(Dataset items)
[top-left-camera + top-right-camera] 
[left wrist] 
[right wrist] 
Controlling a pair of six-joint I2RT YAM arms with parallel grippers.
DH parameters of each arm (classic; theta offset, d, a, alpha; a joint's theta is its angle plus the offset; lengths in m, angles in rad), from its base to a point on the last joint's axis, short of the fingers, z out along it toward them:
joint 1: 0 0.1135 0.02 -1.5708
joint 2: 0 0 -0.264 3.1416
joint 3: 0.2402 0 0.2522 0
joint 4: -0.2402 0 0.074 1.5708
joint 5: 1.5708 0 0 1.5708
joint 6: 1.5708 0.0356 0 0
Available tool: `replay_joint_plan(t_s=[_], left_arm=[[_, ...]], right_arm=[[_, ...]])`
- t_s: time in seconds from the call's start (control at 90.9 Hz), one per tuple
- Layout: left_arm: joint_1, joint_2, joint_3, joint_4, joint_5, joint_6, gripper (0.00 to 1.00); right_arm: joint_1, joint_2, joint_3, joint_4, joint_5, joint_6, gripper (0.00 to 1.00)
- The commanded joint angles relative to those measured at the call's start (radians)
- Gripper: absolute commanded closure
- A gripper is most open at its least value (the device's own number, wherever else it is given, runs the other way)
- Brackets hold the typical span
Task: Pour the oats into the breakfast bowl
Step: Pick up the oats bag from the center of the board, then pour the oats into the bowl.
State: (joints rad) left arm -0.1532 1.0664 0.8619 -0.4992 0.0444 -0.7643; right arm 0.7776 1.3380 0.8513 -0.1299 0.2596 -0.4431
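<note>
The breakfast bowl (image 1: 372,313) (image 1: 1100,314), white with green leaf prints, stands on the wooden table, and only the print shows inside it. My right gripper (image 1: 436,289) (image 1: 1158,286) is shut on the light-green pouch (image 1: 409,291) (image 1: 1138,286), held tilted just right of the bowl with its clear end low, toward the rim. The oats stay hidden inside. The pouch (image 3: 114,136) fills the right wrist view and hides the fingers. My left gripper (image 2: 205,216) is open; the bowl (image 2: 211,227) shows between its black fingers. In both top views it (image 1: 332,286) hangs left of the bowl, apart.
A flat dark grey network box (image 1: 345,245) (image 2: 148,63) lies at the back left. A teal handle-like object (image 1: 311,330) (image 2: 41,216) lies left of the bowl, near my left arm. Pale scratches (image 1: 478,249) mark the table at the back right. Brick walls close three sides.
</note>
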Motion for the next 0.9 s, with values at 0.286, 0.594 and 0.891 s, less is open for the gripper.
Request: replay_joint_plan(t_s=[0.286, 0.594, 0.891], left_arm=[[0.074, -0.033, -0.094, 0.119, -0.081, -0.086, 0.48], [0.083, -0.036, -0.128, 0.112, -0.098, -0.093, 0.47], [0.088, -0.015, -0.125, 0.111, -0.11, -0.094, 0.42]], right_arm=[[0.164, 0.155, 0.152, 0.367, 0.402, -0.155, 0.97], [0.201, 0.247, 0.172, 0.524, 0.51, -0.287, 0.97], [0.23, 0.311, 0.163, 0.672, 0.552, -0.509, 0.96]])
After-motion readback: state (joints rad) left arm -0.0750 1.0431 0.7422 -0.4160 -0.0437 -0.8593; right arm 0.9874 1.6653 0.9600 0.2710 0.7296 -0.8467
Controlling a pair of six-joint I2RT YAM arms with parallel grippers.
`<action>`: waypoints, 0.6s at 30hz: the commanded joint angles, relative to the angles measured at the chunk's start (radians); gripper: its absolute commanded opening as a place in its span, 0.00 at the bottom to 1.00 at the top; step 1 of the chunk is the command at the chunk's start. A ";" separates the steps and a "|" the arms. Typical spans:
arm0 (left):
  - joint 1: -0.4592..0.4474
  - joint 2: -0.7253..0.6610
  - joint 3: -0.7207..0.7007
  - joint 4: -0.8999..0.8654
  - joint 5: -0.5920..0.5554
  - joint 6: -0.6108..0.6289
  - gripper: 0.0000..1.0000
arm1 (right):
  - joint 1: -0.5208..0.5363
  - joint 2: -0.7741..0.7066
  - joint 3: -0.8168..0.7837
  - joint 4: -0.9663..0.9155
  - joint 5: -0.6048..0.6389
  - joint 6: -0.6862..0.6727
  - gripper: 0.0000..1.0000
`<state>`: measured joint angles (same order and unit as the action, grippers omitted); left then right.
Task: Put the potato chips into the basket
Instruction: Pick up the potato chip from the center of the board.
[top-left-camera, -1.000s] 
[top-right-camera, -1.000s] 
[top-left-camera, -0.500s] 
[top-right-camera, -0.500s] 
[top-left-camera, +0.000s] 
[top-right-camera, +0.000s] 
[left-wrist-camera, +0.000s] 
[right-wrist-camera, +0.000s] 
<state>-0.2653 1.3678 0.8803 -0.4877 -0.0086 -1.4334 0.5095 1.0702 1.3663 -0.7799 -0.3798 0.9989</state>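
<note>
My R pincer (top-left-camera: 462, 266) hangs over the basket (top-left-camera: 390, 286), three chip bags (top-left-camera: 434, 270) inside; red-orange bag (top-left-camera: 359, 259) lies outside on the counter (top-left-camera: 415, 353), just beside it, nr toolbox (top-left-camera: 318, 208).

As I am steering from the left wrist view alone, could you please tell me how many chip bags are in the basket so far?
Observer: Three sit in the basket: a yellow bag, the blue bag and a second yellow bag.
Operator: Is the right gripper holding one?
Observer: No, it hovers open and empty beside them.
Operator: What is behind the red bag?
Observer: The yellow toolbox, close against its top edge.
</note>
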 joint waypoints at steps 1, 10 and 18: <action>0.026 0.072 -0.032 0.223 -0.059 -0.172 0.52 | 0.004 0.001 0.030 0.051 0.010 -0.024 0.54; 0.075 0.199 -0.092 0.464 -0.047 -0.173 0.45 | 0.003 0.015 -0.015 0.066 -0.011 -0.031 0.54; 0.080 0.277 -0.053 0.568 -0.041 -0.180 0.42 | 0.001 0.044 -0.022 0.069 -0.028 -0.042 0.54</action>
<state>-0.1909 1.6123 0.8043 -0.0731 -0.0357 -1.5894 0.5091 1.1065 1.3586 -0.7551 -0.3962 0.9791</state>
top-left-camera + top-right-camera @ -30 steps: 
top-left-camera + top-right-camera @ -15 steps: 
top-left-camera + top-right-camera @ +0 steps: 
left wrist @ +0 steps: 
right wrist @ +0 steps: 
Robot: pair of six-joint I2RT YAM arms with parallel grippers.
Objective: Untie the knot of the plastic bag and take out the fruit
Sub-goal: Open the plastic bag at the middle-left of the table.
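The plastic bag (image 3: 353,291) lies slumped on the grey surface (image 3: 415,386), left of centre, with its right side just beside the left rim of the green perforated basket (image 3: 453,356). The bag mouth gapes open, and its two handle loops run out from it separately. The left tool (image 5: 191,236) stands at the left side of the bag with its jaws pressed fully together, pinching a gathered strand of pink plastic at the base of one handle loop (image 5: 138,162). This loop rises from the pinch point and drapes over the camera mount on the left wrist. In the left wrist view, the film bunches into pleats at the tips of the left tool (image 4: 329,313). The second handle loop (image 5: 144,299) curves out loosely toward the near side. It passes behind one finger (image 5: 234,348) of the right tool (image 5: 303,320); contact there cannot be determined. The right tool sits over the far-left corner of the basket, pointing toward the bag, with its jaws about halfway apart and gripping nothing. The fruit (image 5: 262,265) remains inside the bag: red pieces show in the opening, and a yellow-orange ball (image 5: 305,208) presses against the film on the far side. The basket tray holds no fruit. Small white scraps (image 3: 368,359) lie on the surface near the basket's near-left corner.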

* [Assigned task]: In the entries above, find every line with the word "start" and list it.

* [Solution to the exercise]:
- t_s: time in seconds from the call's start (control at 90.9 Hz), one per tuple
- The commanded joint angles relative to those measured at the call's start (radians)
`<action>`: waypoints, 0.6s at 30hz: the commanded joint angles, relative to the angles measured at the chunk's start (radians); gripper: its absolute commanded opening as a place in its span, 0.00 at the bottom to 1.00 at the top; step 1 of the chunk is the command at the chunk's start. A ";" separates the steps and a "|" the arms. Typical spans:

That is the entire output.